• **Task details**
All lines below containing the string "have" are to be copied.

• **Raw data**
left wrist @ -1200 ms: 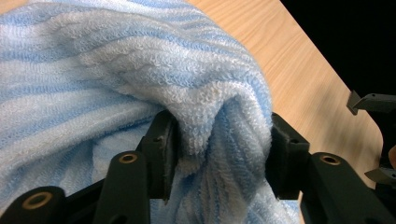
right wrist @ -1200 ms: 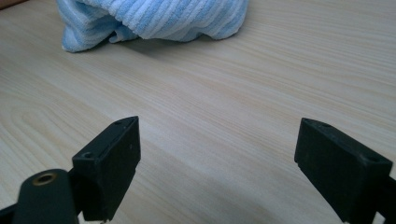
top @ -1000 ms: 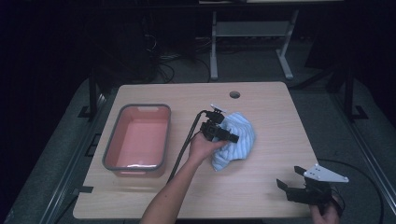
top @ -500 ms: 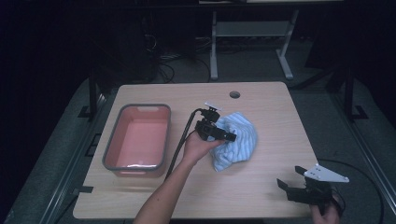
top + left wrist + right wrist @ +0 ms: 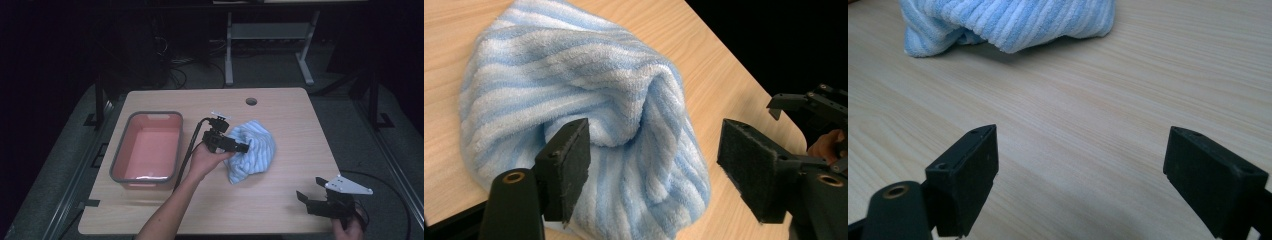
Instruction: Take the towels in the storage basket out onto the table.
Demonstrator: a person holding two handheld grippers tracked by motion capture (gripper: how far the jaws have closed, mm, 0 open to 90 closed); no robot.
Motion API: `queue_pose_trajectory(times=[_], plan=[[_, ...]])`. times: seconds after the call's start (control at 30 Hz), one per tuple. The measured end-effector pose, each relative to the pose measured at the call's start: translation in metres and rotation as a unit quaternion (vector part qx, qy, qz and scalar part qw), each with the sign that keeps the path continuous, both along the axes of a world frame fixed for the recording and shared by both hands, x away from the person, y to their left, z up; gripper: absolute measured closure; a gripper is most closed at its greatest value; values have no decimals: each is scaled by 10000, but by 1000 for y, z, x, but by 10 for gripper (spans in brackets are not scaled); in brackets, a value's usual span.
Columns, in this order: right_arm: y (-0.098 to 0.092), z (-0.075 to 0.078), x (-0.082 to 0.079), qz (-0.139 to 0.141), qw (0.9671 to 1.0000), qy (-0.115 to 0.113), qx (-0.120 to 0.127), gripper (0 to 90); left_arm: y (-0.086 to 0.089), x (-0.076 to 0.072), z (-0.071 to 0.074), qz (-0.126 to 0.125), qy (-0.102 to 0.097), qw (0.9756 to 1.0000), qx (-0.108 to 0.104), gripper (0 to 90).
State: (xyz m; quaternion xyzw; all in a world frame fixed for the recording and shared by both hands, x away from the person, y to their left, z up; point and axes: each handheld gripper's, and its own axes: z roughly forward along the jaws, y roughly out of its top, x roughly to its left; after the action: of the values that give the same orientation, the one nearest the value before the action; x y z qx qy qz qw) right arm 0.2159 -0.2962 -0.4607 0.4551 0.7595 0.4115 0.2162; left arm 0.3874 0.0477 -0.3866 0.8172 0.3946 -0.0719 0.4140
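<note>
Two grippers: both with jaws apart.
Tub [image 5: 147, 150]: left on the table [image 5: 280, 200].
Left gripper [image 5: 239, 148]: jaws just opening, released over the towel [image 5: 255, 152], pads clear.
Towel: bunched mid-table.
Right gripper [image 5: 305, 199]: spread wide, holding nothing, near corner.

Inventory as I read it from my station:

- Worktop [image 5: 280, 210]: 1, light wood; 1 round hole [image 5: 251, 101] near far edge.
- Towel [image 5: 256, 150]: 1, blue-and-white striped, bunched in single heap.
- Tub [image 5: 148, 149]: 1, pink inside, grey rim.
- Tools: 2. Left tool [image 5: 239, 148], 1; right tool [image 5: 306, 199], 1. Jaws per tool: 2, total 4.
- Cables: 2, one per tool.
- Grey three-cornered plates: 2, one atop each tool.
- Hands I count on tools: 2.
- Metal frame [image 5: 270, 45] on floor beyond worktop: 1.
</note>
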Motion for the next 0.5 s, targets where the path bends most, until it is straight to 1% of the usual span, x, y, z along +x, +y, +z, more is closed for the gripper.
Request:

• **Answer space**
Demonstrator: a person holding two handheld grippers tracked by motion capture (gripper: how far the jaws have closed, mm, 0 open to 90 closed); no robot.
Motion API: `queue_pose_trajectory(times=[_], plan=[[_, ...]])`. times: seconds after the call's start (control at 30 Hz), one per tuple. The measured end-effector pose, each relative to the pose measured at the call's start: translation in metres and rotation as a unit quaternion (vector part qx, qy, qz and scalar part qw), each with the sign that keeps the path continuous, both along the axes of a world frame fixed for the recording and shared by both hands, x away from the person, y to their left, z up; gripper: absolute measured closure; a gripper is most closed at its greatest value; values have no decimals: each is scaled by 10000, but by 1000 for y, z, x, but by 10 for gripper (spans in brackets are not scaled); in brackets, a value's usual span.

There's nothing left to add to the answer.